* [What the task asks]
Without the pictures, return each record as it appears.

[[ Information given open ]]

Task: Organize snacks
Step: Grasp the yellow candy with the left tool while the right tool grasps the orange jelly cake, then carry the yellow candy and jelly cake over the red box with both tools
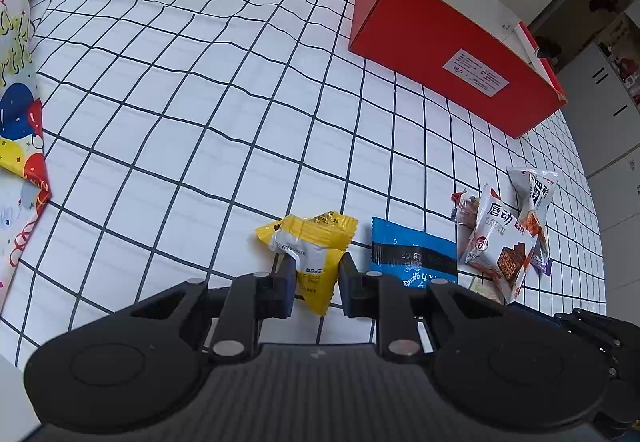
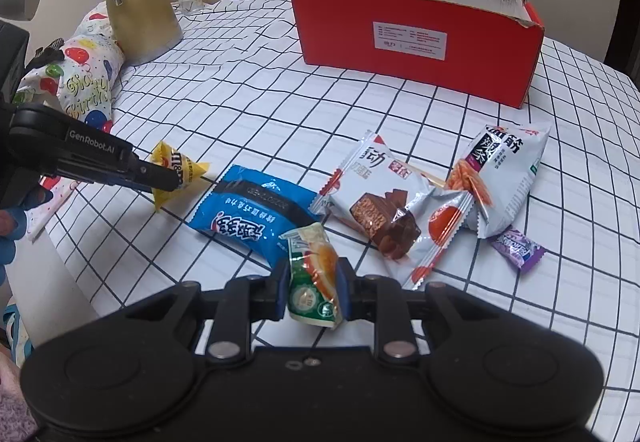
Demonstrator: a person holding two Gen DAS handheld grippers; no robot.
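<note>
Left gripper (image 1: 316, 278) clamped on yellow snack packet (image 1: 314, 254), packet between fingers, near edge of checked tablecloth (image 1: 200, 82). Right gripper (image 2: 313, 284) clamped on green-orange snack packet (image 2: 314, 278), just right of blue wafer packet (image 2: 256, 214). Red box (image 2: 416, 42) far side, open top.

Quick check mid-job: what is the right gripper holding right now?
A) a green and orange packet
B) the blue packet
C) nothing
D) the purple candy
A: in the right wrist view the right gripper is shut on the green and orange packet, while the blue packet and purple candy lie on the tablecloth.
</note>
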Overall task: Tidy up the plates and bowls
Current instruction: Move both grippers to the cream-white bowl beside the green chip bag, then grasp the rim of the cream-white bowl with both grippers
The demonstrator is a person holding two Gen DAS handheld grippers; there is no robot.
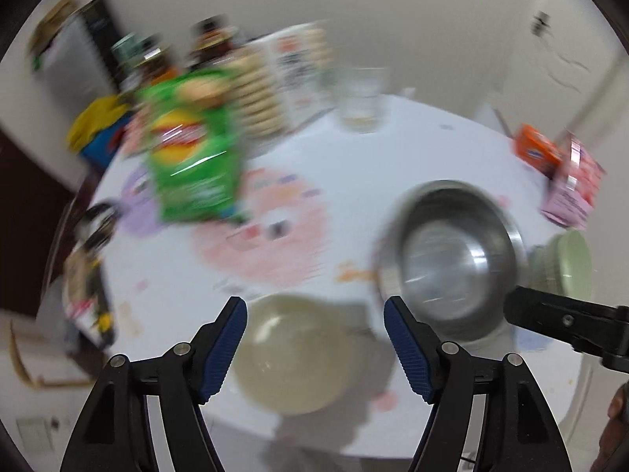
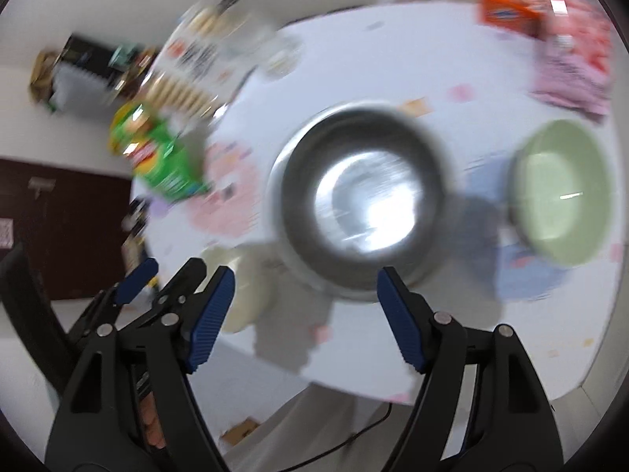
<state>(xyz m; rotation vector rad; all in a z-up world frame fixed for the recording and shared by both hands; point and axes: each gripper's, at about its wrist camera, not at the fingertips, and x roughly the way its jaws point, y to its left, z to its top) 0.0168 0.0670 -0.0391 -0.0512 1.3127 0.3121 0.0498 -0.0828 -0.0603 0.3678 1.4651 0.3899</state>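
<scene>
On the round white worktop, everything's motion-blurred, but both grippers' jaws gape empty: left gripper over a cream bowl, right gripper near the steel bowl, pale green bowl beside.

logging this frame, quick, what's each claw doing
Left claw: open, holding nothing, above the cream bowl.
Right claw: open, holding nothing, in front of the steel bowl.

Both my views are bright but motion-smeared; glare flares in the steel bowl, fisheye bending toward twelve o'clock.
</scene>
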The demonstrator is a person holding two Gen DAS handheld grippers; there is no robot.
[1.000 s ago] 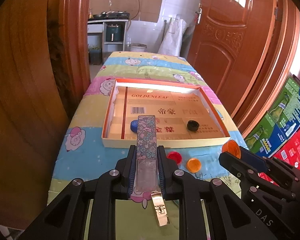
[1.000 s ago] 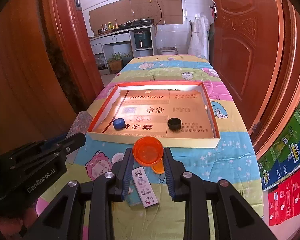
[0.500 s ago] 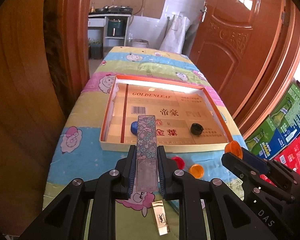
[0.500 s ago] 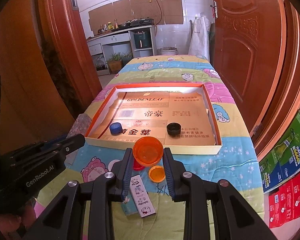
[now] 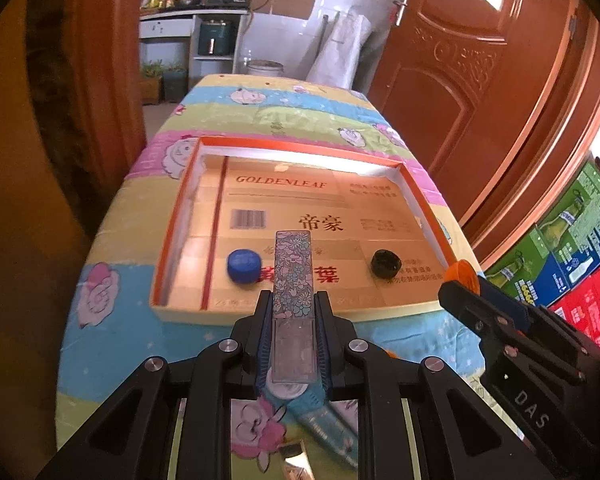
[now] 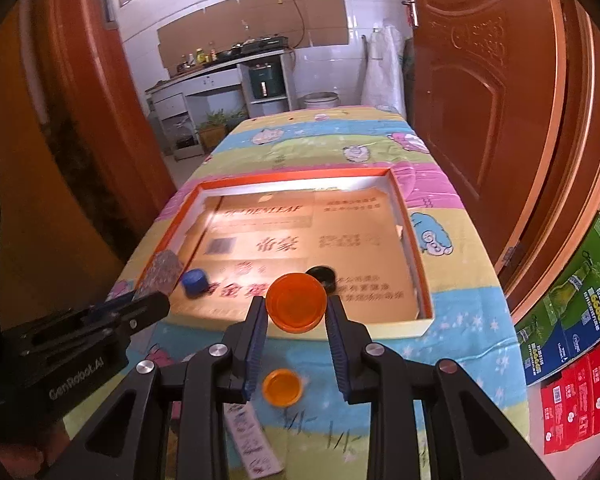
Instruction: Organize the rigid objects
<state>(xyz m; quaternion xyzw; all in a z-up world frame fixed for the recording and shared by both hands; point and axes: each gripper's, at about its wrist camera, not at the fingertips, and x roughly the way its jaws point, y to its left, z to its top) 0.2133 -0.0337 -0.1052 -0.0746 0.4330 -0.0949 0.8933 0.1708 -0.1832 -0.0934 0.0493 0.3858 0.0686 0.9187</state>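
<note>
Right wrist | orange caps [image 6: 296, 302]: 2 | tray [image 6: 414, 326] caps: 2, possibly more

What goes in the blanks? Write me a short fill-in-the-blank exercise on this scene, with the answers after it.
1. The left gripper is shut on a flat rectangular case with a ____ pattern.
2. The right gripper is shut on an ____ cap.
3. Inside the shallow box lie a black cap and a ____ cap.
4. The number of caps lying in the box is ____.

Answers: floral; orange; blue; two
</note>
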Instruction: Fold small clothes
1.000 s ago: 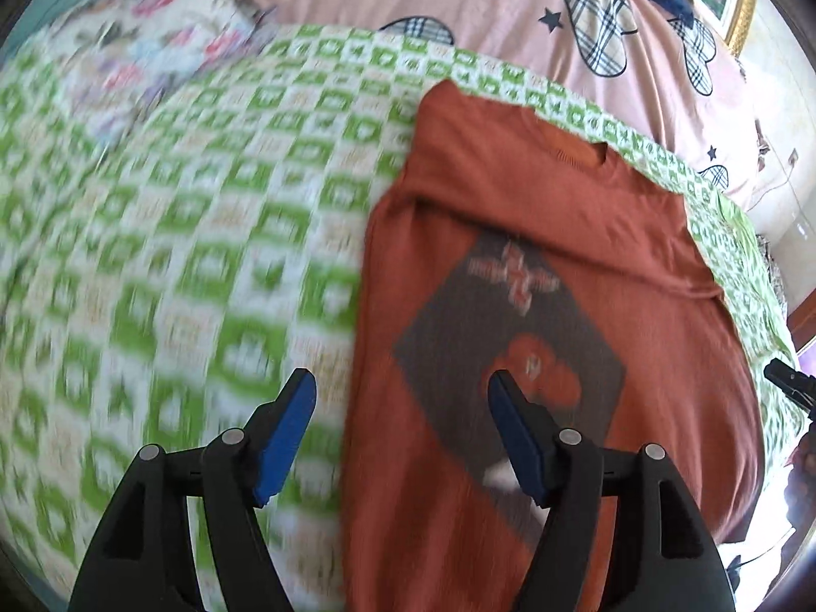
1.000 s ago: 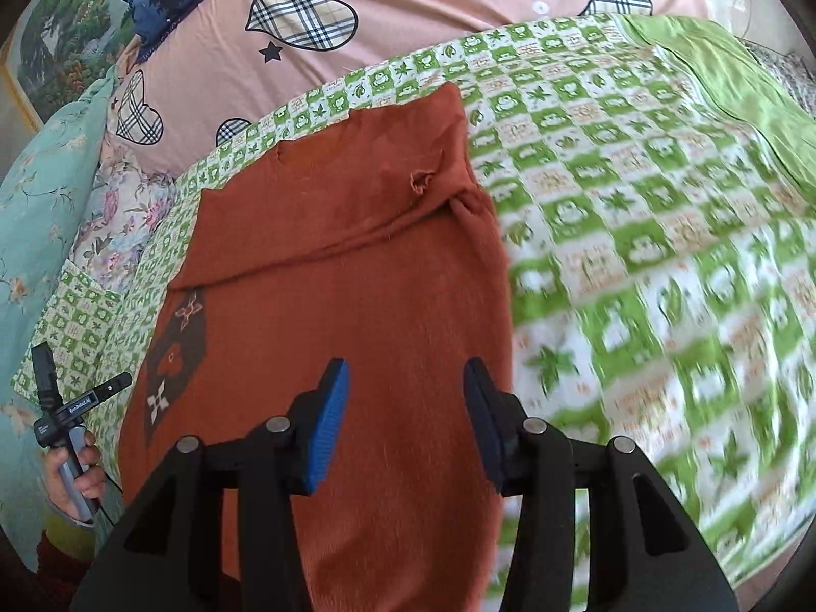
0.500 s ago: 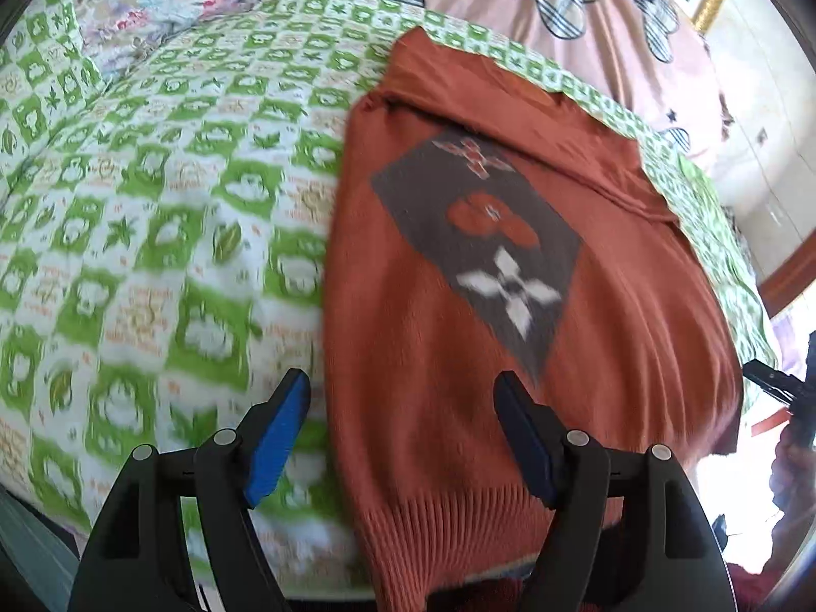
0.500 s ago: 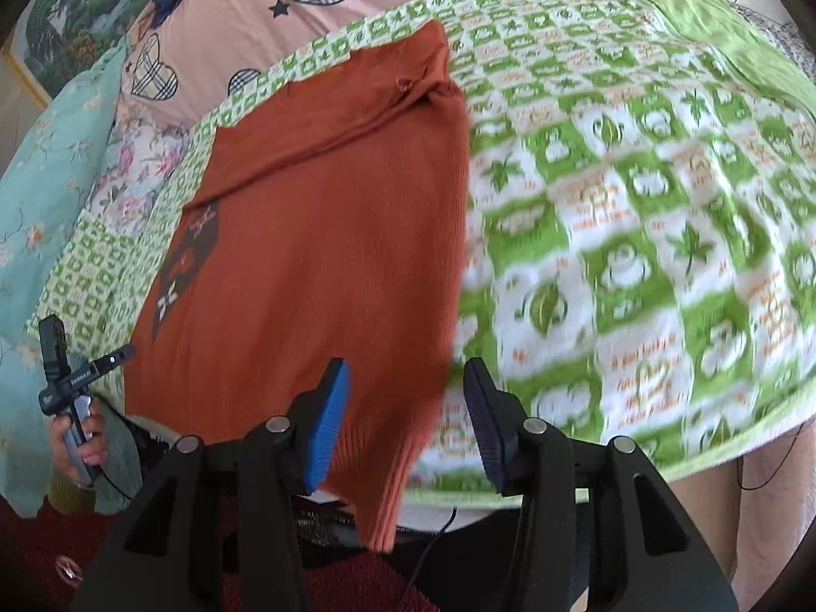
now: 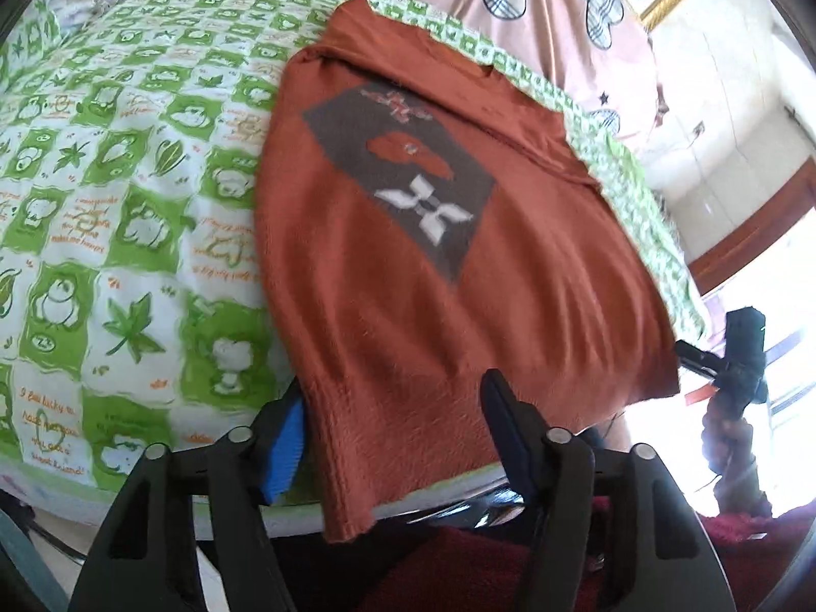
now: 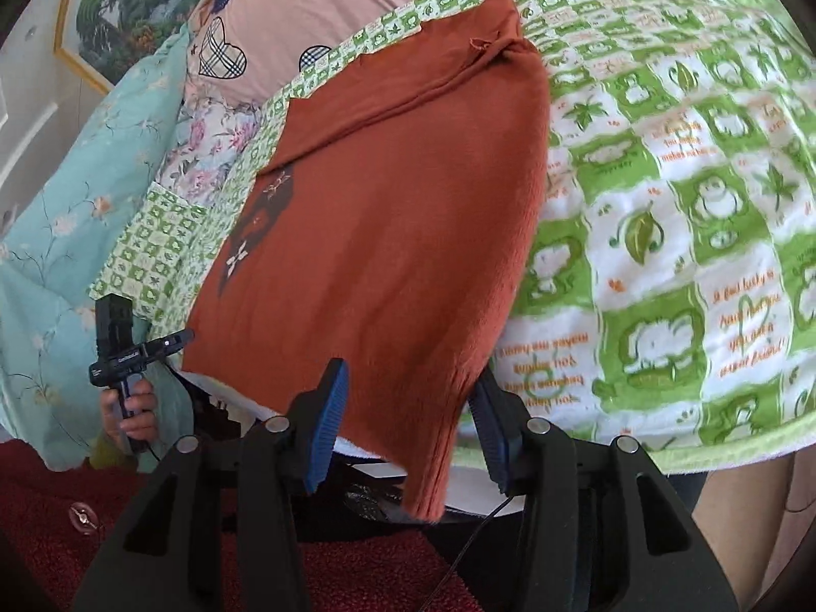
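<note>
Both grippers point steeply down at the near edge of a bed, one at each lower corner of a rust-orange sweater [image 5: 408, 275]. The left gripper [image 5: 392, 438] fills the bottom of its frame; its jaws have just been closing, they straddle the sweater's ribbed hem corner, and whether the pads press the knit cannot be told. The right gripper [image 6: 408, 408] sits the same way at the bottom of its frame, jaws apart on either side of the hanging hem corner, with no clear pinch. The sweater lies flat, sleeves folded in, on a green-and-white checked blanket [image 5: 127, 214], its grey patch [image 5: 403, 173] facing up. A pink quilt with plaid hearts [image 6: 285, 5] lies beyond at the top. A hand [image 6: 130, 408] at the lower left of the right view grips a black handle.
</note>
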Demonstrator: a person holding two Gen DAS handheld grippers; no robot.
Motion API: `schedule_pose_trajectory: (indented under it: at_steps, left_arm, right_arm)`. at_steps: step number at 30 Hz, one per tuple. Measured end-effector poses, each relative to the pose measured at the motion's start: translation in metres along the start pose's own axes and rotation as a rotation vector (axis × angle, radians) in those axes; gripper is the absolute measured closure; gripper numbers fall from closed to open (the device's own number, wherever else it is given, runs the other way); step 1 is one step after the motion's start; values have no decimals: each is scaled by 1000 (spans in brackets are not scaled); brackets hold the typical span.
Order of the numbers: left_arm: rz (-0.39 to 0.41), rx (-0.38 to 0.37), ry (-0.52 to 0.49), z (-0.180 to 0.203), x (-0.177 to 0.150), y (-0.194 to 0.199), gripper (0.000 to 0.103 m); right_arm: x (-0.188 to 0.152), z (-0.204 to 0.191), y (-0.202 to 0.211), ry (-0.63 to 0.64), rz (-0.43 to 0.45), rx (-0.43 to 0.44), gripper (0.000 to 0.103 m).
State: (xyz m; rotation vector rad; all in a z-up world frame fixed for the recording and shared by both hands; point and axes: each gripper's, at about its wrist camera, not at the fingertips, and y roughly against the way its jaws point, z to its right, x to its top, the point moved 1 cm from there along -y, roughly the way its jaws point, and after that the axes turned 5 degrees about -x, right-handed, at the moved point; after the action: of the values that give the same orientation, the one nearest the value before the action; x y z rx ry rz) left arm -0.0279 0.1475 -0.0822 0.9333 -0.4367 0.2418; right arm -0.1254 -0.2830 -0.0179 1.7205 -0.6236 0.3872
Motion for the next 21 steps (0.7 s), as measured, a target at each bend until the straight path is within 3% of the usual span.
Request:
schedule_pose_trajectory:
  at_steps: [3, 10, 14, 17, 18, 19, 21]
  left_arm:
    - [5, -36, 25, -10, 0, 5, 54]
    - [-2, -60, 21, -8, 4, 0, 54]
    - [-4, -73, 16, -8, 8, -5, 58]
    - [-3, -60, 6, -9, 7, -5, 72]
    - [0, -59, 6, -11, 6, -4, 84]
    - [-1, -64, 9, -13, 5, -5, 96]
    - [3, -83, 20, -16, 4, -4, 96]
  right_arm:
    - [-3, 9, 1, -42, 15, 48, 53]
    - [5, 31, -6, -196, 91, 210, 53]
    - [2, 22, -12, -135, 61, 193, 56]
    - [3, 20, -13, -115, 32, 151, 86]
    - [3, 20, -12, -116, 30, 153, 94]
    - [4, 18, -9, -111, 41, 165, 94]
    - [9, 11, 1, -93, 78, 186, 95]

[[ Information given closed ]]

* [Result]
Task: Organize snacks
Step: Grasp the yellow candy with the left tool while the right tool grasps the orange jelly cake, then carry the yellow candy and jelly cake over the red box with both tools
Demonstrator: a person holding two Gen DAS handheld grippers; no robot.
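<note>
Left gripper (image 1: 316, 278) clamped on yellow snack packet (image 1: 314, 254), packet between fingers, near edge of checked tablecloth (image 1: 200, 82). Right gripper (image 2: 313, 284) clamped on green-orange snack packet (image 2: 314, 278), just right of blue wafer packet (image 2: 256, 214). Red box (image 2: 416, 42) far side, open top.

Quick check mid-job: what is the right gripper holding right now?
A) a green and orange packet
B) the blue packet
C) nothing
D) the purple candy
A: in the right wrist view the right gripper is shut on the green and orange packet, while the blue packet and purple candy lie on the tablecloth.
</note>
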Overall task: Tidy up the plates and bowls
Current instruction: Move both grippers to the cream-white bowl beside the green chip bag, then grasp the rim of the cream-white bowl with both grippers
The demonstrator is a person holding two Gen DAS handheld grippers; there is no robot.
<state>(xyz m; rotation vector rad; all in a z-up world frame fixed for the recording and shared by both hands; point and axes: each gripper's, at about its wrist camera, not at the fingertips, and x roughly the way its jaws point, y to its left, z to its top) 0.0168 0.0670 -0.0391 -0.0512 1.3127 0.3121 0.0498 -0.0828 -0.0603 0.3678 1.4651 0.3899</state>
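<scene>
On the round white worktop, everything's motion-blurred, but both grippers' jaws gape empty: left gripper over a cream bowl, right gripper near the steel bowl, pale green bowl beside.

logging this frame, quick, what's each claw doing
Left claw: open, holding nothing, above the cream bowl.
Right claw: open, holding nothing, in front of the steel bowl.

Both my views are bright but motion-smeared; glare flares in the steel bowl, fisheye bending toward twelve o'clock.
</scene>
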The demonstrator is a person holding two Gen DAS handheld grippers; there is no robot.
[1.000 s ago] 
[1.000 s ago] 
[0.500 s ago] 
[0.500 s ago] 
[now] 
[now] 
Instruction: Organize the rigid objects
<state>(xyz m; quaternion xyzw; all in a z-up world frame fixed for the recording and shared by both hands; point and axes: each gripper's, at about its wrist camera, not at the fingertips, and x roughly the way its jaws point, y to its left, z to its top) 0.2133 -0.0337 -0.1052 -0.0746 0.4330 -0.0949 0.8933 0.1708 -0.1832 -0.0934 0.0493 0.3858 0.0686 0.9187</state>
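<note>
Right wrist | orange caps [image 6: 296, 302]: 2 | tray [image 6: 414, 326] caps: 2, possibly more

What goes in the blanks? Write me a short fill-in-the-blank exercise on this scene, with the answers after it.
1. The left gripper is shut on a flat rectangular case with a ____ pattern.
2. The right gripper is shut on an ____ cap.
3. Inside the shallow box lie a black cap and a ____ cap.
4. The number of caps lying in the box is ____.

Answers: floral; orange; blue; two
</note>
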Instruction: Fold small clothes
1.000 s ago: 
1.000 s ago: 
0.500 s ago: 
0.500 s ago: 
now: 
now: 
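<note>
Both grippers point steeply down at the near edge of a bed, one at each lower corner of a rust-orange sweater [image 5: 408, 275]. The left gripper [image 5: 392, 438] fills the bottom of its frame; its jaws have just been closing, they straddle the sweater's ribbed hem corner, and whether the pads press the knit cannot be told. The right gripper [image 6: 408, 408] sits the same way at the bottom of its frame, jaws apart on either side of the hanging hem corner, with no clear pinch. The sweater lies flat, sleeves folded in, on a green-and-white checked blanket [image 5: 127, 214], its grey patch [image 5: 403, 173] facing up. A pink quilt with plaid hearts [image 6: 285, 5] lies beyond at the top. A hand [image 6: 130, 408] at the lower left of the right view grips a black handle.
</note>
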Demonstrator: a person holding two Gen DAS handheld grippers; no robot.
Motion API: `schedule_pose_trajectory: (indented under it: at_steps, left_arm, right_arm)`. at_steps: step number at 30 Hz, one per tuple. Measured end-effector poses, each relative to the pose measured at the motion's start: translation in metres along the start pose's own axes and rotation as a rotation vector (axis × angle, radians) in those axes; gripper is the absolute measured closure; gripper numbers fall from closed to open (the device's own number, wherever else it is given, runs the other way); step 1 is one step after the motion's start; values have no decimals: each is scaled by 1000 (spans in brackets are not scaled); brackets hold the typical span.
Order of the numbers: left_arm: rz (-0.39 to 0.41), rx (-0.38 to 0.37), ry (-0.52 to 0.49), z (-0.180 to 0.203), x (-0.177 to 0.150), y (-0.194 to 0.199), gripper (0.000 to 0.103 m); right_arm: x (-0.188 to 0.152), z (-0.204 to 0.191), y (-0.202 to 0.211), ry (-0.63 to 0.64), rz (-0.43 to 0.45), rx (-0.43 to 0.44), gripper (0.000 to 0.103 m).
State: (xyz m; rotation vector rad; all in a z-up world frame fixed for the recording and shared by both hands; point and axes: each gripper's, at about its wrist camera, not at the fingertips, and y roughly against the way its jaws point, z to its right, x to its top, the point moved 1 cm from there along -y, roughly the way its jaws point, and after that the axes turned 5 degrees about -x, right-handed, at the moved point; after the action: of the values that give the same orientation, the one nearest the value before the action; x y z rx ry rz) left arm -0.0279 0.1475 -0.0822 0.9333 -0.4367 0.2418; right arm -0.1254 -0.2830 -0.0179 1.7205 -0.6236 0.3872
Motion for the next 21 steps (0.7 s), as measured, a target at each bend until the straight path is within 3% of the usual span.
Request:
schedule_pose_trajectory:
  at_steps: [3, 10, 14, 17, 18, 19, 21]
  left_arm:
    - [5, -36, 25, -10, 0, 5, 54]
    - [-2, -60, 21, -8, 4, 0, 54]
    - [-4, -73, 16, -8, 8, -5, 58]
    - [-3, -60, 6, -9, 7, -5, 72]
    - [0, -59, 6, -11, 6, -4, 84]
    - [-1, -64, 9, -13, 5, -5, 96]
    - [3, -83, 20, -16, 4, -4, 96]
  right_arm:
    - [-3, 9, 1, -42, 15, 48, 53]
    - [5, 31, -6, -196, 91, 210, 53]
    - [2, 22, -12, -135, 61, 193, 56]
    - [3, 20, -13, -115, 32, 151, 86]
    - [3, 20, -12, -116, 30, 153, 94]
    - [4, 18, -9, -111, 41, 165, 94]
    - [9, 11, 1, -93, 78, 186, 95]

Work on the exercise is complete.